Промпты структурированы через XML-секции:
- <attack_surface> — чек-лист: авторизация, целостность данных, race conditions, rollback safety.
- <finding_bar> — каждое замечание должно отвечать на четыре вопроса: что сломается, почему уязвимо, какой импакт, как исправить.
- <scope_exclusions> — не комментировать стиль и спекулятивные улучшения. Одно сильное замечание ценнее пяти слабых.
Если код надёжен, ревьюер должен это чётко сказать. Ложные срабатывания подрывают доверие.
Технические нюансы
Разрешения: Claude Code запрашивает подтверждение на каждую bash-команду. При нескольких раундах ревью это десятки подтверждений. Часть решается через permissions.allow в настройках, часть — заменой bash на встроенные инструменты (например, Write tool вместо echo). Полностью избавиться не удалось, но стало терпимо.
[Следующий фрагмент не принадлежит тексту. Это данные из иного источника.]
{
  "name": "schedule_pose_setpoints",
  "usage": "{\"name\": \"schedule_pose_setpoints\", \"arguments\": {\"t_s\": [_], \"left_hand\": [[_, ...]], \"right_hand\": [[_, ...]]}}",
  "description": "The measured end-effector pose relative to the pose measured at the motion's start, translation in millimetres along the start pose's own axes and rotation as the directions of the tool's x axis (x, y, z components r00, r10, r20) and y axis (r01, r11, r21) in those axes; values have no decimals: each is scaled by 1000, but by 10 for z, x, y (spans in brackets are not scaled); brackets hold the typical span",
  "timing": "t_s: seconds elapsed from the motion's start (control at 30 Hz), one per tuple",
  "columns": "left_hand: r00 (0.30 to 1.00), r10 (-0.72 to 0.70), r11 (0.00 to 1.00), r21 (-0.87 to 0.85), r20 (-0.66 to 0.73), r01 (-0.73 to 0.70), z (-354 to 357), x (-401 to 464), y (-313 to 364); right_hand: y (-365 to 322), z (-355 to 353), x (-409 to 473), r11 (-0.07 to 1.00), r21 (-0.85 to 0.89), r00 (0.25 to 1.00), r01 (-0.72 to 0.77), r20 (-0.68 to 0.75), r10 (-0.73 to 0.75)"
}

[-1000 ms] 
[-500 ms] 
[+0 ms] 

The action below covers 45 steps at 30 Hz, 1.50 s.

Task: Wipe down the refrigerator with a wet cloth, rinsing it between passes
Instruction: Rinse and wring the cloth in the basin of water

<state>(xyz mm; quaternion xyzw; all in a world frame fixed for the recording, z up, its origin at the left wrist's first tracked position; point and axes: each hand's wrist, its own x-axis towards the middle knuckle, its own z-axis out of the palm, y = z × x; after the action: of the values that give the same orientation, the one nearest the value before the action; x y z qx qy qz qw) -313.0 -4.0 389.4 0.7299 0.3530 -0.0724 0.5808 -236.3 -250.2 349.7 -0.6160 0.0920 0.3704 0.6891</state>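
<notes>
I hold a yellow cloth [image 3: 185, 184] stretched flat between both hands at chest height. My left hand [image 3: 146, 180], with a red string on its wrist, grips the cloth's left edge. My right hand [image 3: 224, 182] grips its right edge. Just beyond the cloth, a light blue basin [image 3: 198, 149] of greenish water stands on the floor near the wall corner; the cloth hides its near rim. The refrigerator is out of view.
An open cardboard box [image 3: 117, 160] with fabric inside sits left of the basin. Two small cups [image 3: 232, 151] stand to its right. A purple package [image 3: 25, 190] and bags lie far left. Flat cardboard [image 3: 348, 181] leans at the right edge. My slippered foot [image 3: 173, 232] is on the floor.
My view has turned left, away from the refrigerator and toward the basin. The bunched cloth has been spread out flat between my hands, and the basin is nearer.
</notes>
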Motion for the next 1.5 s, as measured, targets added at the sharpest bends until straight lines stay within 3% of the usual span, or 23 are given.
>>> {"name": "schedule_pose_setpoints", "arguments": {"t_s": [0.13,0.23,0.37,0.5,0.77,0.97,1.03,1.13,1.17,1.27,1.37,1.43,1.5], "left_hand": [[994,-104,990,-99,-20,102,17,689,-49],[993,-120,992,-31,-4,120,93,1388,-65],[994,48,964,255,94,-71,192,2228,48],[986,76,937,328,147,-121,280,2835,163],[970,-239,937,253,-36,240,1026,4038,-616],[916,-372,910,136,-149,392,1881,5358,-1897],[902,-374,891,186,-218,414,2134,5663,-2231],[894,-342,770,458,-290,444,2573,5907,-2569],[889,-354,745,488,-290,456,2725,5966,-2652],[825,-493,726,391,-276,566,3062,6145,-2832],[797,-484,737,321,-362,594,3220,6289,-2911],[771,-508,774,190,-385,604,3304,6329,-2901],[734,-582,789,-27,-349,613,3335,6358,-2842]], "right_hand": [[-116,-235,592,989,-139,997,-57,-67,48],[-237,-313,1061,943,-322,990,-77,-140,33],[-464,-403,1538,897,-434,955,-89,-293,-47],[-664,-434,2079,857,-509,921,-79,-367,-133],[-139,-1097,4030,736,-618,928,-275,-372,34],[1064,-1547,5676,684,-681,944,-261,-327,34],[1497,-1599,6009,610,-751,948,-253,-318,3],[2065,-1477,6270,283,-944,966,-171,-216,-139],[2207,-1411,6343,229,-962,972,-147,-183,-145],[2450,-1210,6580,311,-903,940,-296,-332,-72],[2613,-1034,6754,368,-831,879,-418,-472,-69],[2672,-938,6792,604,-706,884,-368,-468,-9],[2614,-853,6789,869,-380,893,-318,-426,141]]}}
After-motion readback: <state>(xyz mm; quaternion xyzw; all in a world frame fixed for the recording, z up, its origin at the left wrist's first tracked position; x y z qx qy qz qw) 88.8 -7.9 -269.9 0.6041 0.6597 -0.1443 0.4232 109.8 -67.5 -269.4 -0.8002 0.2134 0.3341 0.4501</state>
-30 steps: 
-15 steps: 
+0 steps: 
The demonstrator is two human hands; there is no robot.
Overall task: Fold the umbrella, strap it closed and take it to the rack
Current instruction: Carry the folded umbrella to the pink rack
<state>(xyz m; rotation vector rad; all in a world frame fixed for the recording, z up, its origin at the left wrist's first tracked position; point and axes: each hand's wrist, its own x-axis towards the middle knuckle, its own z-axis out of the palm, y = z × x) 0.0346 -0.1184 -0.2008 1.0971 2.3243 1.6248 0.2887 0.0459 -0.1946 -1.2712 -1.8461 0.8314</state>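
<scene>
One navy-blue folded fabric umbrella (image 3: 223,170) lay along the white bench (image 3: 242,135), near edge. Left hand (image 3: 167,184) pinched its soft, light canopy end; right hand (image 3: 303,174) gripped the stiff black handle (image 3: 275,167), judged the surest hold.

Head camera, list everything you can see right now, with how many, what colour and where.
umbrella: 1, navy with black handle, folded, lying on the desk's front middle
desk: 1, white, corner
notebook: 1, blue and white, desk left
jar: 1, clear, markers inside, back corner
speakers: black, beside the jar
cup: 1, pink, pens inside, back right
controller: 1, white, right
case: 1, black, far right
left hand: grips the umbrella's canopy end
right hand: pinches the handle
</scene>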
Resume и настройки модели: команда codex exec resume экономит токены, но есть нюанс. При resume Codex игнорирует переданные параметры и берёт текущие настройки пользователя. Например, если у вас по умолчанию medium reasoning, ревью будет поверхностным. У меня, наоборот, скидывало на xhigh вместо high — лишние токены.
Diff vs список файлов: ранние версии передавали полный diff в промпт — это раздувало контекст. Сейчас в промпт идёт только --name-only список файлов и команды для получения diff. Codex читает diff сам — контекст чище, токены не тратятся.
Таймауты: Codex иногда зависает. Без таймаута приходится ждать бесконечно. С timeout 600 через 10 минут получаем exit code 124 и можем повторить. Просто, но критично.